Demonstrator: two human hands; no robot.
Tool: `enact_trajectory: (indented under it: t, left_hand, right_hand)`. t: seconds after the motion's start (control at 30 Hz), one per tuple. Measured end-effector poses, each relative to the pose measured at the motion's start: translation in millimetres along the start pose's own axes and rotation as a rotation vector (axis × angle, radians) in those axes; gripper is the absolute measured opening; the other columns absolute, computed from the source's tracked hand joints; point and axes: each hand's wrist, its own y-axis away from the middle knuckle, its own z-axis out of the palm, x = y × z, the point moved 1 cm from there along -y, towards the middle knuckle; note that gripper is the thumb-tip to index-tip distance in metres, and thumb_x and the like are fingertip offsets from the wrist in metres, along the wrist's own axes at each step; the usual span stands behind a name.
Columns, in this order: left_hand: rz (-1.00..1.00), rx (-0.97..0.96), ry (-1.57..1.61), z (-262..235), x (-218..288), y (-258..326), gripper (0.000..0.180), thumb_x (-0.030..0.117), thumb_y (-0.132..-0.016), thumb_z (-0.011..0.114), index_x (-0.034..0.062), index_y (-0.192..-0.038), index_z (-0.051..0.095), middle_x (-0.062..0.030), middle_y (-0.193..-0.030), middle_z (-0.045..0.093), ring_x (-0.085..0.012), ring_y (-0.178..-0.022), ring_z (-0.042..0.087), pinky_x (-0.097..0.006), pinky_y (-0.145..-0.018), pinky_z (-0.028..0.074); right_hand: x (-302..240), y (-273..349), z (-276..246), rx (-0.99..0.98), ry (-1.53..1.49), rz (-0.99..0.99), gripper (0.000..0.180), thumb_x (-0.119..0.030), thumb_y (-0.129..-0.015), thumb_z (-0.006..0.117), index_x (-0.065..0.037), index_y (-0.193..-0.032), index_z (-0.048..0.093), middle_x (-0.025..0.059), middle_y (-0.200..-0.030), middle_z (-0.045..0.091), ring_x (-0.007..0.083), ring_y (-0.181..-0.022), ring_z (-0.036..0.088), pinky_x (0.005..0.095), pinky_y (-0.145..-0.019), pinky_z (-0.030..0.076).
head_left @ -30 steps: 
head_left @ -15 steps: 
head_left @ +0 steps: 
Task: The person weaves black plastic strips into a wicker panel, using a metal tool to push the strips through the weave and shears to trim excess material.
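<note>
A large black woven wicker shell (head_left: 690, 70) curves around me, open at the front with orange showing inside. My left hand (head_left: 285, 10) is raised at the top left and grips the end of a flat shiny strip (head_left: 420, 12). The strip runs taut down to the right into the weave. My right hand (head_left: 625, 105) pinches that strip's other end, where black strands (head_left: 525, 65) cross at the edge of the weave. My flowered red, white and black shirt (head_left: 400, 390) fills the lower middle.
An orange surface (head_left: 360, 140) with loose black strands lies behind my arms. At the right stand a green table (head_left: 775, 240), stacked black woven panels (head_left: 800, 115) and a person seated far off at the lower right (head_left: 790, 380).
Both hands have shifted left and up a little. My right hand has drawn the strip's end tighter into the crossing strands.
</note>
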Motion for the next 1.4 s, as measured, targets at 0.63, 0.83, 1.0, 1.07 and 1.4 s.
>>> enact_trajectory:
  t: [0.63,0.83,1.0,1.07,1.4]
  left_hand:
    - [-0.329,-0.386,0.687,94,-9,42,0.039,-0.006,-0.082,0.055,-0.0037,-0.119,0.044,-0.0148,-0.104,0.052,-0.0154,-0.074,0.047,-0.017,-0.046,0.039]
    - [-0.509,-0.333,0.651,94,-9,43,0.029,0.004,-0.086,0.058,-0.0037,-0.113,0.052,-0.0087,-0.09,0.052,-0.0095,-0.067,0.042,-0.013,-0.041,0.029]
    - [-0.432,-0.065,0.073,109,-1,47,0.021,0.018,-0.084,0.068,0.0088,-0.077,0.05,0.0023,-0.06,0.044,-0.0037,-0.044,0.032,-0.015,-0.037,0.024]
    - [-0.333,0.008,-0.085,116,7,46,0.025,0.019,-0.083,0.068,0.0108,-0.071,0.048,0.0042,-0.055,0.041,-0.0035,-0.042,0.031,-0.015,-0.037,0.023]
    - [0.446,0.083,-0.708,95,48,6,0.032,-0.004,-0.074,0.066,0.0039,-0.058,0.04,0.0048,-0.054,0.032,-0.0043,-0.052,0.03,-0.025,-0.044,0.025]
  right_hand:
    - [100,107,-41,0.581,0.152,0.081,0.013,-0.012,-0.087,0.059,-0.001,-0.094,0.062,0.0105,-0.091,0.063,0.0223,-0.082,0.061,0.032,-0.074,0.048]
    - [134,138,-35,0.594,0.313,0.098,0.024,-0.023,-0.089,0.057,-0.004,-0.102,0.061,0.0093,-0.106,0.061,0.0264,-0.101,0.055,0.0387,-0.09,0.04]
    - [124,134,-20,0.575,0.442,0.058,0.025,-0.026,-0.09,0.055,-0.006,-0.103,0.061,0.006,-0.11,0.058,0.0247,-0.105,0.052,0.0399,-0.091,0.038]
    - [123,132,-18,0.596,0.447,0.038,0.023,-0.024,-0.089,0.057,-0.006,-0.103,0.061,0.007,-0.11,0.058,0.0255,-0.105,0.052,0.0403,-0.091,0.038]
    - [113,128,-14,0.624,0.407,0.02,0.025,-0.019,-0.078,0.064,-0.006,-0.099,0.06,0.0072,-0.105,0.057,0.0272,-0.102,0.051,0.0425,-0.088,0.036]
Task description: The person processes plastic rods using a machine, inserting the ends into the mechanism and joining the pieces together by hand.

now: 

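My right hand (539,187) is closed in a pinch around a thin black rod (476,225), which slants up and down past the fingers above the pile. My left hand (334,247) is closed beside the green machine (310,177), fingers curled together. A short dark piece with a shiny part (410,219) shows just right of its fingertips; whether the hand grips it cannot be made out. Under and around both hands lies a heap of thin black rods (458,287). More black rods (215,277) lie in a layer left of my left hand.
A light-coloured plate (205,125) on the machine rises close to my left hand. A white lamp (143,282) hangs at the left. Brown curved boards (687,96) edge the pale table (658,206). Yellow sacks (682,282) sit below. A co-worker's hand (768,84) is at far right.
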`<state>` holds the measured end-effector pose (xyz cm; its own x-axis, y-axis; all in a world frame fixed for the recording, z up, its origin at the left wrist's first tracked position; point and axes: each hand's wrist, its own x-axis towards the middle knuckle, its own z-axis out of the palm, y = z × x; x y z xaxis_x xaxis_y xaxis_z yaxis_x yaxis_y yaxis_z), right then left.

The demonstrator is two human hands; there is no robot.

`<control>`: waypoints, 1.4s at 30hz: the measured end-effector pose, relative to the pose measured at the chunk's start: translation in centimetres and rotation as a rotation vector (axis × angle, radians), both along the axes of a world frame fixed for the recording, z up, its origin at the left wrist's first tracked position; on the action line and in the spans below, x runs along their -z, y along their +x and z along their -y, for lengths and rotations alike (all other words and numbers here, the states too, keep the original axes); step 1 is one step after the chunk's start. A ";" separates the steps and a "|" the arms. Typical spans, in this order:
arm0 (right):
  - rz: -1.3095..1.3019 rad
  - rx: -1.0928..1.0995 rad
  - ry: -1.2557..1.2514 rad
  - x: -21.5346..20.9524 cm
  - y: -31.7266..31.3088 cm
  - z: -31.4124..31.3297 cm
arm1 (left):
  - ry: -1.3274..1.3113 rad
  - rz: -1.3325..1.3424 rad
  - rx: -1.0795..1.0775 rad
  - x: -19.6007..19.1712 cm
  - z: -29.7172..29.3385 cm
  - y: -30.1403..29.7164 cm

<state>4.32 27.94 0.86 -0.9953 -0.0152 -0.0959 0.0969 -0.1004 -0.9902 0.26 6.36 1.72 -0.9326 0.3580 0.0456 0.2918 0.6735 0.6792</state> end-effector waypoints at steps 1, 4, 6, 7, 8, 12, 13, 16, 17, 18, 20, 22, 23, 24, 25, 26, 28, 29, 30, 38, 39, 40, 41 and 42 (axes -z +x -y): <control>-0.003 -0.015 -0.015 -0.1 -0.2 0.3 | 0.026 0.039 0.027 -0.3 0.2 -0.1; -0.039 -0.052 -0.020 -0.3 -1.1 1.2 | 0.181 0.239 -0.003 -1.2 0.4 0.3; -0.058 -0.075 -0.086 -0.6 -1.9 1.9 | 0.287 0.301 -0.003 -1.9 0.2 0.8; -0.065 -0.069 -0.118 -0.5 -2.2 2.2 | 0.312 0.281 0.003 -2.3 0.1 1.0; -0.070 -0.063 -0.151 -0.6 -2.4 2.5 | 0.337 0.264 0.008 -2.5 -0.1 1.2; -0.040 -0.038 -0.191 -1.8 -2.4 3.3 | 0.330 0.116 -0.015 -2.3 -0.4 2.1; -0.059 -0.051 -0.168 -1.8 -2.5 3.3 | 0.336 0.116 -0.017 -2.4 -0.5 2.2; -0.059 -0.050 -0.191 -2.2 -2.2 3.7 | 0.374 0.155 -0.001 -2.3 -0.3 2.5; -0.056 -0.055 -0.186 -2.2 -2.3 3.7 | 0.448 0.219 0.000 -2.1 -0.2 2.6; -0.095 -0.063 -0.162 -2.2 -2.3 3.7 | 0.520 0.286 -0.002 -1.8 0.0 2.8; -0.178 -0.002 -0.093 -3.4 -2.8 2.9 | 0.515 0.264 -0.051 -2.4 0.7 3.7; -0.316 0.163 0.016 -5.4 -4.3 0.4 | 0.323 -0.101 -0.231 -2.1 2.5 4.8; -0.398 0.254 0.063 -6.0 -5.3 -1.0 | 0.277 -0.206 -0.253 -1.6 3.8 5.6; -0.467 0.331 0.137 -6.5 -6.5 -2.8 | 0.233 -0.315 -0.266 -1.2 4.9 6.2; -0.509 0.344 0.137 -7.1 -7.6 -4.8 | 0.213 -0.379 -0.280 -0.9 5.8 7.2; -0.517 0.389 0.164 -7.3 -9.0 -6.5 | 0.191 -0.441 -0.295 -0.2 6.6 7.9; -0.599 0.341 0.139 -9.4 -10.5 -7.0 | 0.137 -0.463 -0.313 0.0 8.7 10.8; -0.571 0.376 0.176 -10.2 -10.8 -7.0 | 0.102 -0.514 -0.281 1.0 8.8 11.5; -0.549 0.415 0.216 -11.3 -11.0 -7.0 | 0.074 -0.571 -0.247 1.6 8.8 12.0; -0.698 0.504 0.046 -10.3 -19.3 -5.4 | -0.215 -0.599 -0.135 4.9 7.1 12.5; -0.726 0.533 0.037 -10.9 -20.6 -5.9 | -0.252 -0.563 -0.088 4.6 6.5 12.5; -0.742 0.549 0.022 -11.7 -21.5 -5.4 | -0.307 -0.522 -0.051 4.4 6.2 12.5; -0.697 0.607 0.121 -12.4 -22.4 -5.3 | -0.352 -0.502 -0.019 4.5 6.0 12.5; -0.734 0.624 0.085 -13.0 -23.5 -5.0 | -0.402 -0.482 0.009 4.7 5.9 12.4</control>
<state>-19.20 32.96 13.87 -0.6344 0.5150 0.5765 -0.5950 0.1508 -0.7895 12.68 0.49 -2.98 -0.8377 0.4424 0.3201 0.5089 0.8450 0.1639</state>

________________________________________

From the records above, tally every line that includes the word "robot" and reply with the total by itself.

Output below: 2